In the copy, include every entry exactly but none of its images.

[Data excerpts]

# # # # # # #

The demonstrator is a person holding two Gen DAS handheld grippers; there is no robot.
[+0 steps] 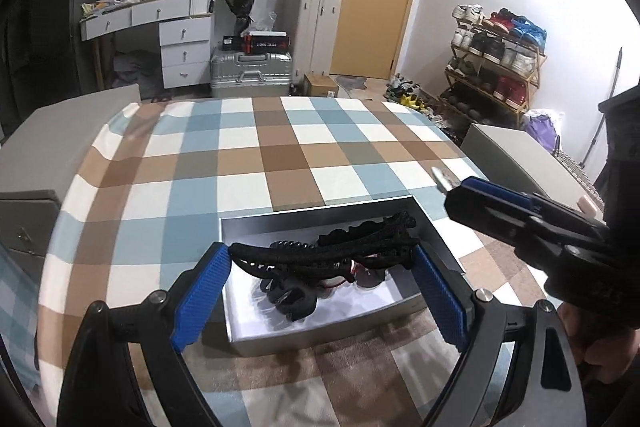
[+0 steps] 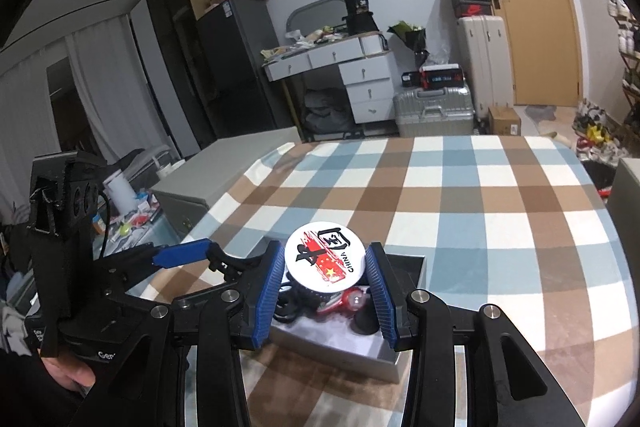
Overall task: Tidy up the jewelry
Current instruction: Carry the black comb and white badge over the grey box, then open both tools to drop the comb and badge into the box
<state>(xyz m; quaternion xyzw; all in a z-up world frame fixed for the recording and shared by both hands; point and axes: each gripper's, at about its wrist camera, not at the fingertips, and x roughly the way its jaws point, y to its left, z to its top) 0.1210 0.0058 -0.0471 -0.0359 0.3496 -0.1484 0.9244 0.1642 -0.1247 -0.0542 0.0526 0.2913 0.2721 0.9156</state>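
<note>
Nearest, the left gripper [image 1: 322, 263] clamps a long black hair claw [image 1: 320, 253] end to end between its blue pads, held over the open grey box [image 1: 436, 235] near the table's close edge. The right gripper [image 2: 326, 273] pinches a round white badge [image 2: 325, 254] by its rim above the same box, where dark hair ties [image 1: 290, 297] and a red trinket [image 2: 348, 301] lie. Beyond, the checked tablecloth [image 1: 280, 147] stretches to the far edge.

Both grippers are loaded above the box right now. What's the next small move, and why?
Probably carry the round badge in the right gripper sideways to bare checkered cloth and set it down: the left gripper holds the black hair claw over the crowded box.
</note>
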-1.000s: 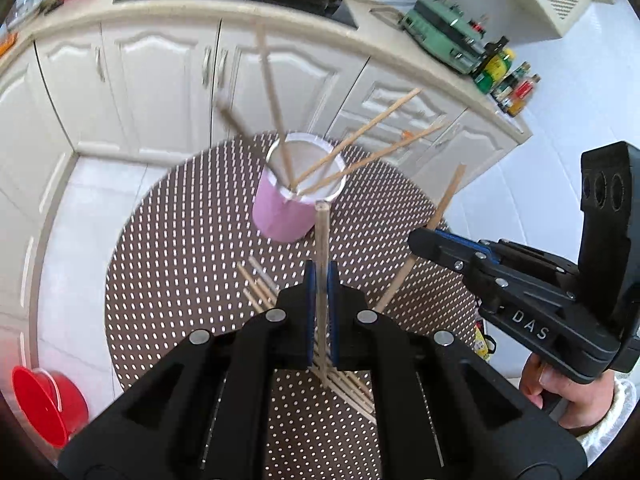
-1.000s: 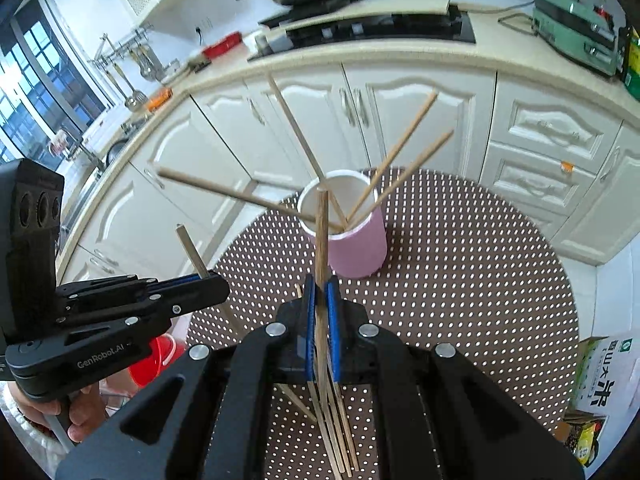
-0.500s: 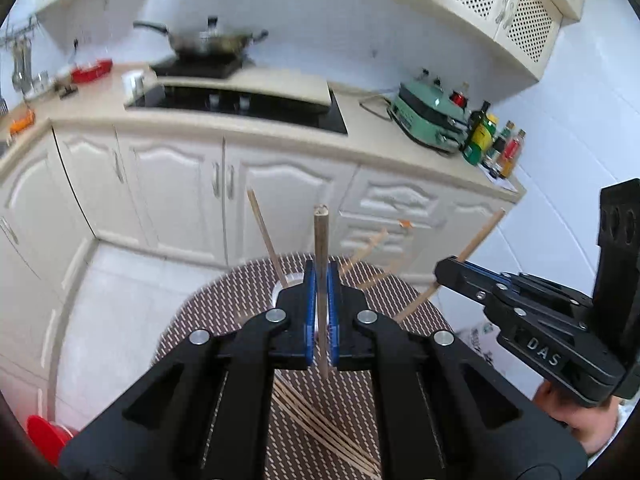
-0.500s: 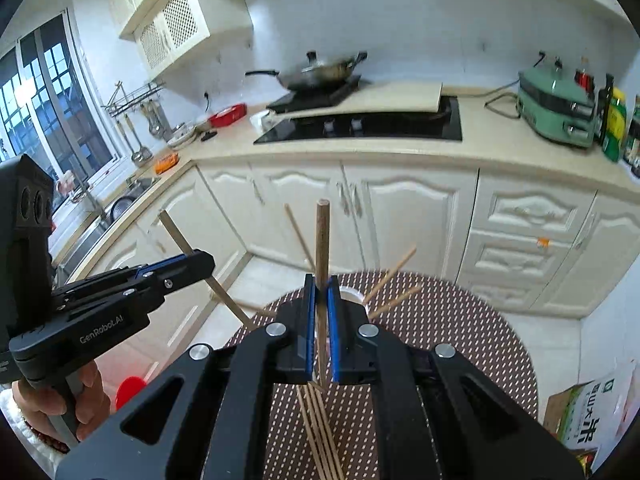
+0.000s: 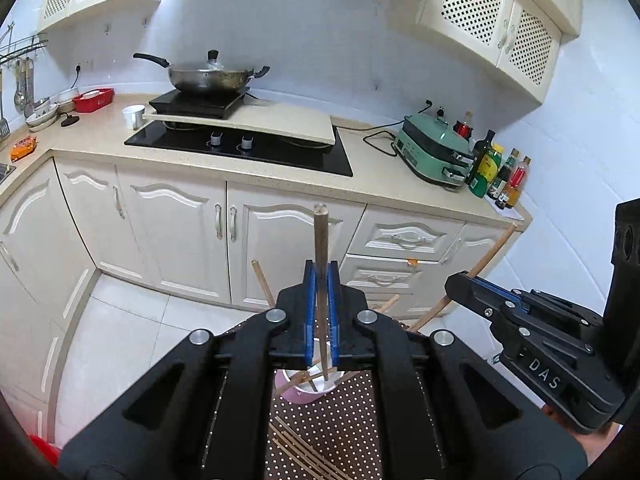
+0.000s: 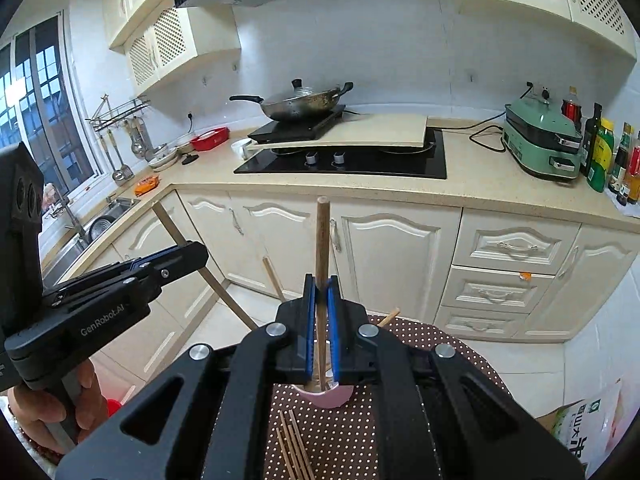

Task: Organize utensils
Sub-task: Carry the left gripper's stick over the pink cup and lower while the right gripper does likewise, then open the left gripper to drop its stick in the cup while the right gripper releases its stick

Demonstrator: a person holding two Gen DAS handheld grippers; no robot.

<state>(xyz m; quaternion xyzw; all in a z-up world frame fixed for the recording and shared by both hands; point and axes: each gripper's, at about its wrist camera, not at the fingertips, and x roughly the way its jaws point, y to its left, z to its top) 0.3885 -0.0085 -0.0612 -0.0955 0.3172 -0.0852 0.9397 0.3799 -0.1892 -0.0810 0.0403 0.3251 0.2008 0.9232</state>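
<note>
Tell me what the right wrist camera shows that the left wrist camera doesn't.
Only the right wrist view shows the window, the sink and the green-printed bag on the floor.

Only the left wrist view shows the right gripper from outside, clamped on a chopstick.

Both show the wok, the green cooker, the pink cup on the dotted mat, and loose chopsticks lying on the mat. Each view's own gripper holds one chopstick upright.
</note>
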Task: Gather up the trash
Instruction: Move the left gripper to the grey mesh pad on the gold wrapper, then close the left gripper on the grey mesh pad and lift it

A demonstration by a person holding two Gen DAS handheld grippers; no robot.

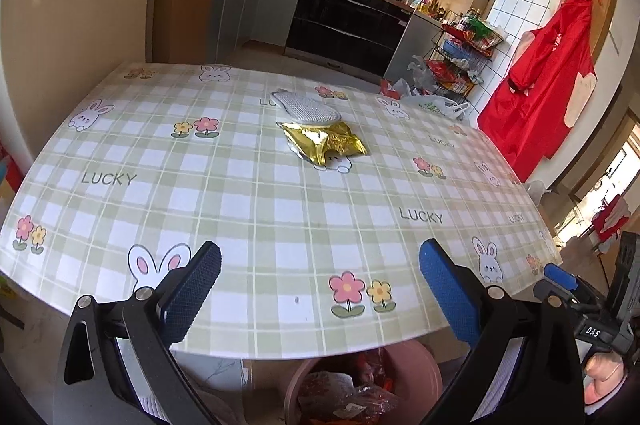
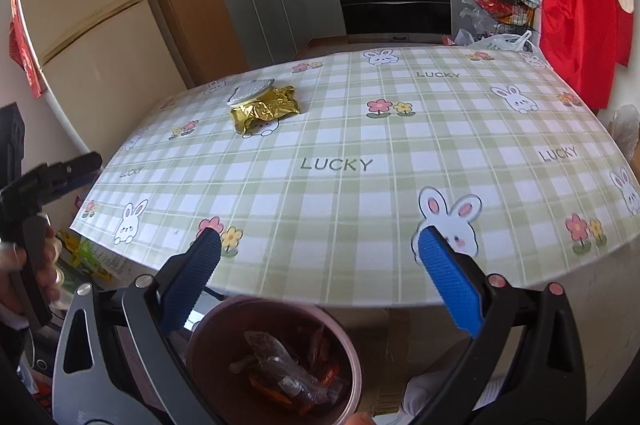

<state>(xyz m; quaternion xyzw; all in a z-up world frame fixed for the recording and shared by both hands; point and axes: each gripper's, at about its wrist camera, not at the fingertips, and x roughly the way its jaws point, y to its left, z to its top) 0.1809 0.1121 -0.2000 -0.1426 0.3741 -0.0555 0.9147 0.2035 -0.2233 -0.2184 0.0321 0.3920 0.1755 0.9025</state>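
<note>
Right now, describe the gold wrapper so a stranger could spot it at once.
Find the table with the green checked rabbit-print cloth. Toward its far side lie two things touching: the crumpled gold wrapper and a grey-white textured pad partly over its far edge. The wrapper is the shiny, metallic one.

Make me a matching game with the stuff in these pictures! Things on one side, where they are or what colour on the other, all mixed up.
Things:
1. gold wrapper
2. grey mitt
3. pink bin
4. apron

Clues:
A. red, hanging on the wall
B. on the floor below the table edge, with wrappers inside
C. shiny and crumpled, on the tablecloth
D. lying just behind the shiny thing, touching it

Pairs: 1-C, 2-D, 3-B, 4-A
</note>
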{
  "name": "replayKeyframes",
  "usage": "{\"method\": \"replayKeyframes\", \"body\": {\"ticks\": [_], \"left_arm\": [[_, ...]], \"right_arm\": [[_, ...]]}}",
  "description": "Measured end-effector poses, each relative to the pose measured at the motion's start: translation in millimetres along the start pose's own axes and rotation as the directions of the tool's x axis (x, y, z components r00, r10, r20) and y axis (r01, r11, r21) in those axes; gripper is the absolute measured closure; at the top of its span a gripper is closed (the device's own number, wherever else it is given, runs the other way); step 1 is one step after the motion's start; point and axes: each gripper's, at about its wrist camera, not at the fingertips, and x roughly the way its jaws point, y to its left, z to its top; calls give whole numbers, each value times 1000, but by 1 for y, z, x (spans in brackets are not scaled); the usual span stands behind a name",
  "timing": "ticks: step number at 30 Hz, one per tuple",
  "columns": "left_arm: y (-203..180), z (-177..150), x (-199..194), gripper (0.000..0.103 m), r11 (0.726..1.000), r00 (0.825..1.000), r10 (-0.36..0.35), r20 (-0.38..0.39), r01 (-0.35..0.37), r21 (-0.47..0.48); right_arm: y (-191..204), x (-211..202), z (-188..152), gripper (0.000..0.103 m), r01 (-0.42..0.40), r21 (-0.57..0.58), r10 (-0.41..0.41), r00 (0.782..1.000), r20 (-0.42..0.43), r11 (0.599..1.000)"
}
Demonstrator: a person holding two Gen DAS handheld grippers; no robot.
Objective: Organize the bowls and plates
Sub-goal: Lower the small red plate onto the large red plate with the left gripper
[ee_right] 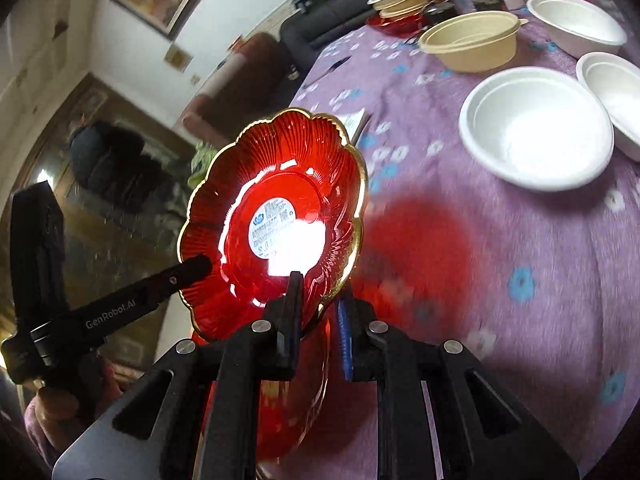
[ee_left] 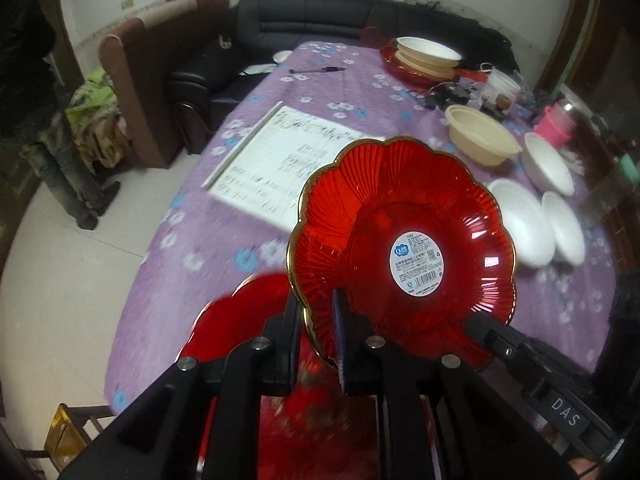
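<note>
A red scalloped plate (ee_left: 404,240) with a gold rim and a white label is held tilted above the purple floral table. My left gripper (ee_left: 318,320) is shut on its near rim, and my right gripper (ee_right: 320,300) is shut on the opposite rim of the same plate (ee_right: 276,220). Each gripper shows in the other's view, the right (ee_left: 476,318) and the left (ee_right: 200,268). Another red plate (ee_left: 236,320) lies below on the table edge. A beige bowl (ee_left: 480,140) and white bowls (ee_left: 520,220) sit at the right. A stack of bowls on a red plate (ee_left: 424,56) stands at the far end.
An open notebook (ee_left: 280,160) and a pen (ee_left: 316,70) lie mid-table. Cables, a cup and a pink container (ee_left: 556,124) crowd the far right. A black sofa (ee_left: 304,12) and brown chair (ee_left: 132,80) stand beyond. A person (ee_right: 108,152) stands in the background.
</note>
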Motion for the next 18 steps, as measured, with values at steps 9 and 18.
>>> {"method": "replayKeyframes", "body": {"ticks": [9,18], "left_arm": [[14,-61,-20,89,997,993,71,92,-68,-42],[30,-87,-22,89,988,989,67,133,-48,-148]], "right_arm": [[17,3,-43,88,13,-100,-16,999,-35,995],[31,4,-57,88,16,-163,-23,999,-43,986]]}}
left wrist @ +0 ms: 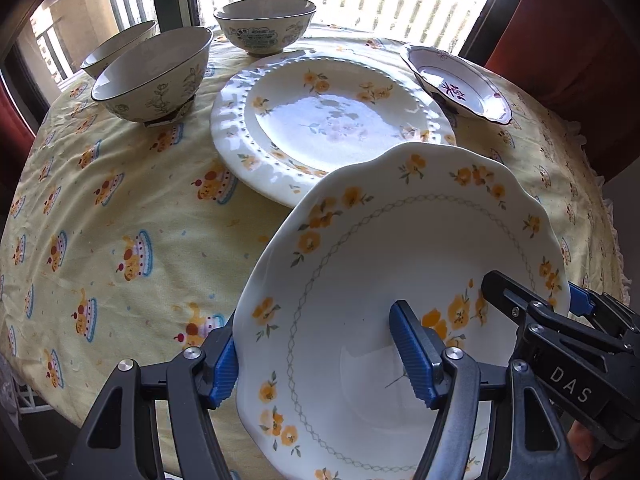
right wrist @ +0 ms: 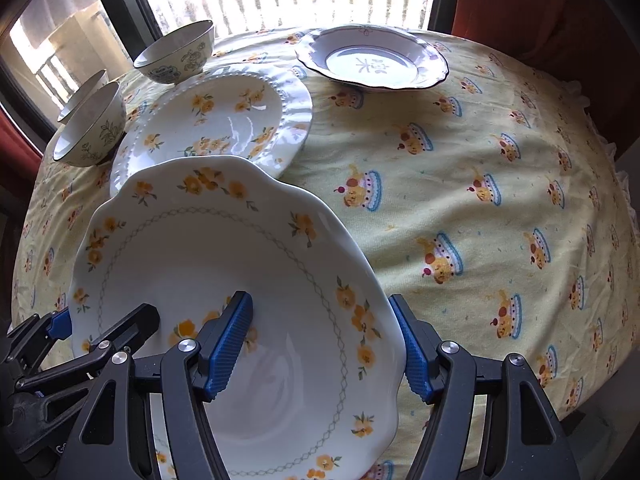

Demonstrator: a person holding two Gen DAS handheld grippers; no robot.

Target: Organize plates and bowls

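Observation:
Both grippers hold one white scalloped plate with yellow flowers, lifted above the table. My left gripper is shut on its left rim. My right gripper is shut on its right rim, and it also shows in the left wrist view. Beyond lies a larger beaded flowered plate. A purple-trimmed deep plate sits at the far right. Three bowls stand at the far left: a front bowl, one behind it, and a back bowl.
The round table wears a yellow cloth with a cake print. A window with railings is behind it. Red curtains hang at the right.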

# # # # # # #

* Answer box *
The demonstrator is a person holding two Gen DAS handheld grippers; there is no robot.
[+0 steps] 
[+0 steps] 
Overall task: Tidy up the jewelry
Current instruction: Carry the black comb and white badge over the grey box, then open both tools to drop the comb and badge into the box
<state>(xyz m; quaternion xyzw; all in a z-up world frame fixed for the recording and shared by both hands; point and axes: each gripper's, at about its wrist camera, not at the fingertips, and x roughly the way its jaws point, y to its left, z to its top) 0.1210 0.0058 -0.0471 -0.0359 0.3496 -0.1484 0.9244 0.1642 -0.1247 -0.0542 0.0526 0.2913 0.2721 0.9156</state>
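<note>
Nearest, the left gripper [image 1: 322, 263] clamps a long black hair claw [image 1: 320, 253] end to end between its blue pads, held over the open grey box [image 1: 436, 235] near the table's close edge. The right gripper [image 2: 326, 273] pinches a round white badge [image 2: 325, 254] by its rim above the same box, where dark hair ties [image 1: 290, 297] and a red trinket [image 2: 348, 301] lie. Beyond, the checked tablecloth [image 1: 280, 147] stretches to the far edge.

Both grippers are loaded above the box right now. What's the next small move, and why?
Probably carry the round badge in the right gripper sideways to bare checkered cloth and set it down: the left gripper holds the black hair claw over the crowded box.
</note>
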-1.000s: 
-1.000s: 
-0.500s: 
-0.500s: 
+0.000s: 
+0.000s: 

Task: Organize utensils
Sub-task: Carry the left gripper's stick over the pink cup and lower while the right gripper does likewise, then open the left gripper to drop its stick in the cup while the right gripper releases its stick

Demonstrator: a person holding two Gen DAS handheld grippers; no robot.

<state>(xyz m; quaternion xyzw; all in a z-up world frame fixed for the recording and shared by both hands; point and axes: each gripper's, at about its wrist camera, not at the fingertips, and x roughly the way its jaws point, y to its left, z to its top) 0.3885 -0.0085 -0.0612 -0.0955 0.3172 -0.0852 0.9397 0.3799 -0.1892 -0.0810 0.0403 0.3251 0.2008 0.9232</state>
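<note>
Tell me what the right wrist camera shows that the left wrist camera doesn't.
Only the right wrist view shows the window, the sink and the green-printed bag on the floor.

Only the left wrist view shows the right gripper from outside, clamped on a chopstick.

Both show the wok, the green cooker, the pink cup on the dotted mat, and loose chopsticks lying on the mat. Each view's own gripper holds one chopstick upright.
</note>
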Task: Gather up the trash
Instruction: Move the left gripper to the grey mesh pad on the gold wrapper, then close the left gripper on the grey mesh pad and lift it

A demonstration by a person holding two Gen DAS handheld grippers; no robot.


<state>(xyz m; quaternion xyzw; all in a z-up world frame fixed for the recording and shared by both hands; point and axes: each gripper's, at about its wrist camera, not at the fingertips, and x roughly the way its jaws point, y to its left, z to its top) 0.1809 0.1121 -0.2000 -0.1426 0.3741 -0.0555 0.9147 0.2035 -0.2233 -0.2184 0.0321 0.3920 0.1755 0.9025</state>
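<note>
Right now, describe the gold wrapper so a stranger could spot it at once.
Find the table with the green checked rabbit-print cloth. Toward its far side lie two things touching: the crumpled gold wrapper and a grey-white textured pad partly over its far edge. The wrapper is the shiny, metallic one.

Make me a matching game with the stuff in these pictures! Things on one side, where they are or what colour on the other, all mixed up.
Things:
1. gold wrapper
2. grey mitt
3. pink bin
4. apron

Clues:
A. red, hanging on the wall
B. on the floor below the table edge, with wrappers inside
C. shiny and crumpled, on the tablecloth
D. lying just behind the shiny thing, touching it

Pairs: 1-C, 2-D, 3-B, 4-A
</note>
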{
  "name": "replayKeyframes",
  "usage": "{\"method\": \"replayKeyframes\", \"body\": {\"ticks\": [_], \"left_arm\": [[_, ...]], \"right_arm\": [[_, ...]]}}",
  "description": "Measured end-effector poses, each relative to the pose measured at the motion's start: translation in millimetres along the start pose's own axes and rotation as the directions of the tool's x axis (x, y, z components r00, r10, r20) and y axis (r01, r11, r21) in those axes; gripper is the absolute measured closure; at the top of its span a gripper is closed (the device's own number, wherever else it is given, runs the other way); step 1 is one step after the motion's start; point and axes: each gripper's, at about its wrist camera, not at the fingertips, and x roughly the way its jaws point, y to its left, z to its top; calls give whole numbers, each value times 1000, but by 1 for y, z, x (spans in brackets are not scaled); the usual span stands behind a name",
  "timing": "ticks: step number at 30 Hz, one per tuple",
  "columns": "left_arm: y (-203..180), z (-177..150), x (-199..194), gripper (0.000..0.103 m), r11 (0.726..1.000), r00 (0.825..1.000), r10 (-0.36..0.35), r20 (-0.38..0.39), r01 (-0.35..0.37), r21 (-0.47..0.48); right_arm: y (-191..204), x (-211..202), z (-188..152), gripper (0.000..0.103 m), r01 (-0.42..0.40), r21 (-0.57..0.58), r10 (-0.41..0.41), r00 (0.782..1.000), r20 (-0.42..0.43), r11 (0.599..1.000)"
}
Demonstrator: a person holding two Gen DAS handheld grippers; no robot.
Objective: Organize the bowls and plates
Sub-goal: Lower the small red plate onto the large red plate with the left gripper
[ee_right] 
[ee_left] 
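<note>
A red scalloped plate (ee_left: 404,240) with a gold rim and a white label is held tilted above the purple floral table. My left gripper (ee_left: 318,320) is shut on its near rim, and my right gripper (ee_right: 320,300) is shut on the opposite rim of the same plate (ee_right: 276,220). Each gripper shows in the other's view, the right (ee_left: 476,318) and the left (ee_right: 200,268). Another red plate (ee_left: 236,320) lies below on the table edge. A beige bowl (ee_left: 480,140) and white bowls (ee_left: 520,220) sit at the right. A stack of bowls on a red plate (ee_left: 424,56) stands at the far end.
An open notebook (ee_left: 280,160) and a pen (ee_left: 316,70) lie mid-table. Cables, a cup and a pink container (ee_left: 556,124) crowd the far right. A black sofa (ee_left: 304,12) and brown chair (ee_left: 132,80) stand beyond. A person (ee_right: 108,152) stands in the background.
</note>
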Motion for the next 18 steps, as measured, with values at steps 9 and 18.
>>> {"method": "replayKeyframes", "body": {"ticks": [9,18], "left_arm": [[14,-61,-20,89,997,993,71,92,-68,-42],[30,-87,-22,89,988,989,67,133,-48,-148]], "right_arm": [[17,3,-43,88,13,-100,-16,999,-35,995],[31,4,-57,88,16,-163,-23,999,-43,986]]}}
left wrist @ +0 ms: 
right wrist @ +0 ms: 

Demonstrator: a person holding two Gen DAS handheld grippers; no robot.

Target: Organize plates and bowls

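Observation:
Both grippers hold one white scalloped plate with yellow flowers, lifted above the table. My left gripper is shut on its left rim. My right gripper is shut on its right rim, and it also shows in the left wrist view. Beyond lies a larger beaded flowered plate. A purple-trimmed deep plate sits at the far right. Three bowls stand at the far left: a front bowl, one behind it, and a back bowl.
The round table wears a yellow cloth with a cake print. A window with railings is behind it. Red curtains hang at the right.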

This answer requires nothing else.